With the help of automated decisions, a financial company rejected the credit card applications of several customers — despite their good credit ratings. A decision is automated if it is made by a machine based on algorithms and without human intervention. The affected customers demanded an explanation for the rejection, whereupon the company failed to adequately comply with its data protection obligations to provide information and disclosure. The subsequent good cooperation of the financial company with the supervisory authority was considered as a significant mitigating factor in determining the fine.

This means that the HmbBfDI has imposed fines totaling 775.000 euros for data protection violations in 2025 to date. These include violations relating to email advertising without the consent of the persons concerned, disregard for the rights of data subjects, misuse of data queries about private individuals in official databases by employees of the police and other Hamburg authorities without official reason, and the unlawful access to a patient file by an employee of a hospital (so-called employee overreach).

The State Commissioner for Data Protection and Freedom of Information in North Rhine-Westphalia (LDI NRW) has imposed a fine of 35.000 euros on a recruitment agency for disregarding the rights of data subjects and failing to comply with requests from the LDI NRW (press release of 12.09.2025).

The LDI NRW became aware of the Düsseldorf-based company through numerous complaints. The complaints mainly concerned requests for information from job seekers that were either not answered or answered incorrectly by the company.
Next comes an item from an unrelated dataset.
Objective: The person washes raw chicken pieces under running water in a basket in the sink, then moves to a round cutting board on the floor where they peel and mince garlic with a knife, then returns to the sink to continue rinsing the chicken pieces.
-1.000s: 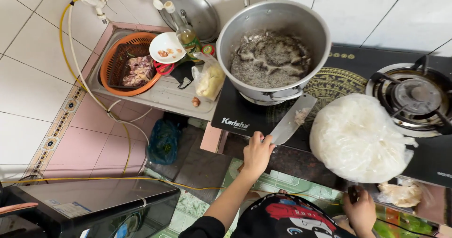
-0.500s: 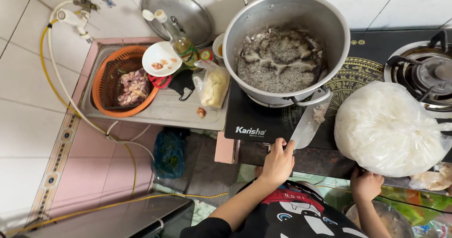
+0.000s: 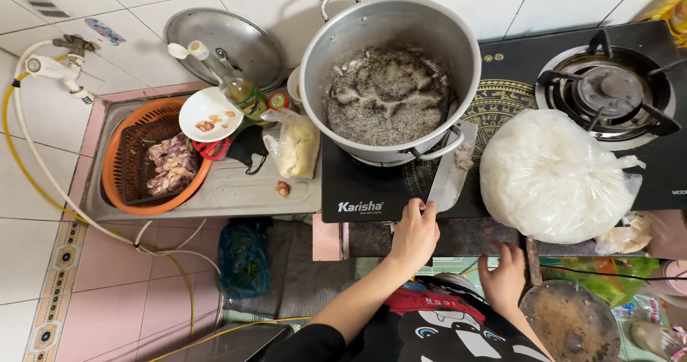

In some cases, the data subjects were given confirmation that their personal data had been deleted, even though it continued to be processed for the purpose of sending the company's newsletter. The LDI NRW responded with several letters to the company requesting information and explaining the obligation to protect the rights of the individuals concerned. These letters were also ignored by the company in question. The State Data Protection Commissioner, Ms. Bettina Gayk, therefore sanctioned this “brazen behavior” on the part of the company with a fine of over 35.000 euros and emphasized: “Ignorance in data protection does not pay off.”